The Halo Distortion/Sustainer is a recreation of the Electro-Harmonix Big Muff Pi, first released in 1969. Originally marketed as a “harmonic distortion sustain”, it has been lumped together with fuzz effects, although it’s a very different animal than classic fuzz effects like a Fuzz Face or a Tone Bender.
While the overall circuit has barely changed in 50+ years, Electro-Harmonix was legendary for changing the part values on a whim throughout that time while never advertising the new versions as being different than previous ones. There are around 20 notable variants and many more minor variations within those, with nearly every part in the circuit being tweaked at some point or another.

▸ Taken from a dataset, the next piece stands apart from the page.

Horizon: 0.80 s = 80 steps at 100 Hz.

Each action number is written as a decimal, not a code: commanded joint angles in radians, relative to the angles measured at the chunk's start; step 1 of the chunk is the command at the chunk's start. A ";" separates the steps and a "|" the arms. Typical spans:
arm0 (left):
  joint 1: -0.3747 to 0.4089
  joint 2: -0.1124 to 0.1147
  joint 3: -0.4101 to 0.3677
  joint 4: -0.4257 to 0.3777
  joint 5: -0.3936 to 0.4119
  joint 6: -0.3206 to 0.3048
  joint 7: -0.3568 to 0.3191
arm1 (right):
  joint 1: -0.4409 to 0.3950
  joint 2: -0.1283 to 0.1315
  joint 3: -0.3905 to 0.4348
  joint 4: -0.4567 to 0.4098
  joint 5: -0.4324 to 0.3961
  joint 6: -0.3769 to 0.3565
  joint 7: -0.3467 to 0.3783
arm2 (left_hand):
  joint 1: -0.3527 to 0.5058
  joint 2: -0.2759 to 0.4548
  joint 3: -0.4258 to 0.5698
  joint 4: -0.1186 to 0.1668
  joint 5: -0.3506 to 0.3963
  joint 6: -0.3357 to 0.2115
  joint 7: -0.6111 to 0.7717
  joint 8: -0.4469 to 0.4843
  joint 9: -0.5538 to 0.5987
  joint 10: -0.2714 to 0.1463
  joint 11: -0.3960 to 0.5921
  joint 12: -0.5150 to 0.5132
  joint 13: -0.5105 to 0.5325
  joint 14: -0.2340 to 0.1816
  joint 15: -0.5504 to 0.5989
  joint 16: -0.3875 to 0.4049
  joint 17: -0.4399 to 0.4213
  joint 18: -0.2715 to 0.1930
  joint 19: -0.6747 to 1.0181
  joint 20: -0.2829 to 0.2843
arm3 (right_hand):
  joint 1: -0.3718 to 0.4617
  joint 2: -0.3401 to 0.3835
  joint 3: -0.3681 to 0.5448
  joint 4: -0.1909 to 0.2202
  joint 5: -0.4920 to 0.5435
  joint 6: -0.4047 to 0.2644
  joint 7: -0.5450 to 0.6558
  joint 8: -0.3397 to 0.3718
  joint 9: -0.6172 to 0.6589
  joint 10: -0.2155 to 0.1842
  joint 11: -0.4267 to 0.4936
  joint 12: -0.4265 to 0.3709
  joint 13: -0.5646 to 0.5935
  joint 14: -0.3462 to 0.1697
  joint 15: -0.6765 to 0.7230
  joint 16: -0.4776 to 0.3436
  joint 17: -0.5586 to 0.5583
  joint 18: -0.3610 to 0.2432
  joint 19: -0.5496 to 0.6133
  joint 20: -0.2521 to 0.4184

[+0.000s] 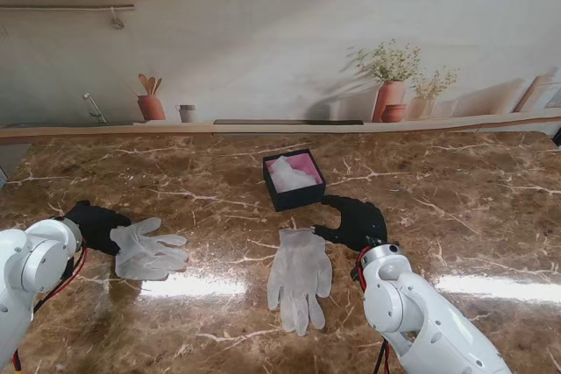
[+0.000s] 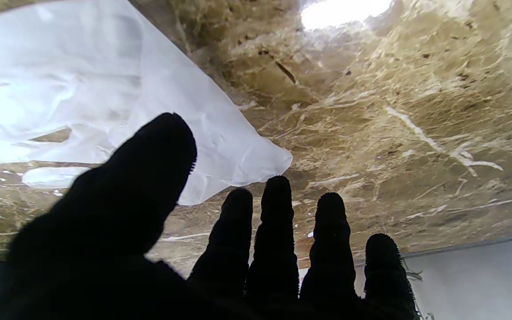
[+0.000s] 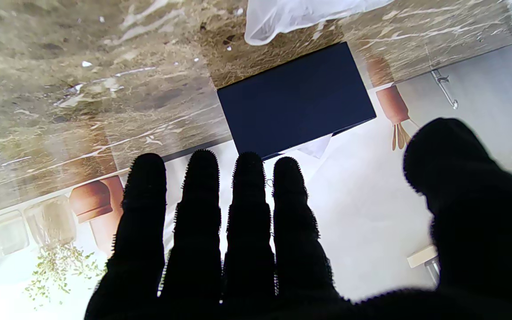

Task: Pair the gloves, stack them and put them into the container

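Note:
Two translucent white gloves lie flat on the marble table. One glove [image 1: 301, 276] is in the middle, nearer to me than the black container [image 1: 294, 180], which holds white and pink material. The other glove [image 1: 147, 250] lies at the left, its cuff [image 2: 105, 89] beside my left hand [image 1: 96, 225]. That black-gloved hand rests open with its fingers [image 2: 278, 222] spread, holding nothing. My right hand [image 1: 355, 221] is open too, just right of the middle glove and close to the container's dark side wall [image 3: 296, 100]; its fingers [image 3: 247, 209] are extended.
The brown marble table [image 1: 456, 208] runs back to a wall printed with a shelf, pots and plants. Bright light reflections sit on the table near me. The right forearm [image 1: 421, 313] rises from the bottom right, the left forearm [image 1: 31, 269] from the bottom left.

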 commanded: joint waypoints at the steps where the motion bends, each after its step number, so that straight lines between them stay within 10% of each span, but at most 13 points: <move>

The Big Muff is a pretty easy build and there aren’t a lot of things that can be messed up. There’s no biasing or gain sorting for the transistors, and no rare or specialized parts. It’s endlessly tweakable, with dozens of different variants that can be replicated by substituting a few parts. For this reason, it’s become a very popular DIY build—something of a rite of passage for those getting into the hobby. It’s also a great way to experiment and learn how simple audio circuits work, because almost any part substitution will have some sort of audible effect.
The Halo is a faithful recreation of the Big Muff, allowing any standard variant to be built. A versions spreadsheet compiles all the different variants so you can easily see which parts to substitute if you want to build a Triangle, Ram’s Head, Civil War, or more than a dozen other flavors.
Also included is a midrange switch that allows for the stock mid-scoop tone, a flat midrange response, or boosted midrange. The mid-scoop tone is 100% identical to the Big Muff circuit, but it allows two extra modes if you find that it’s getting lost in the mix.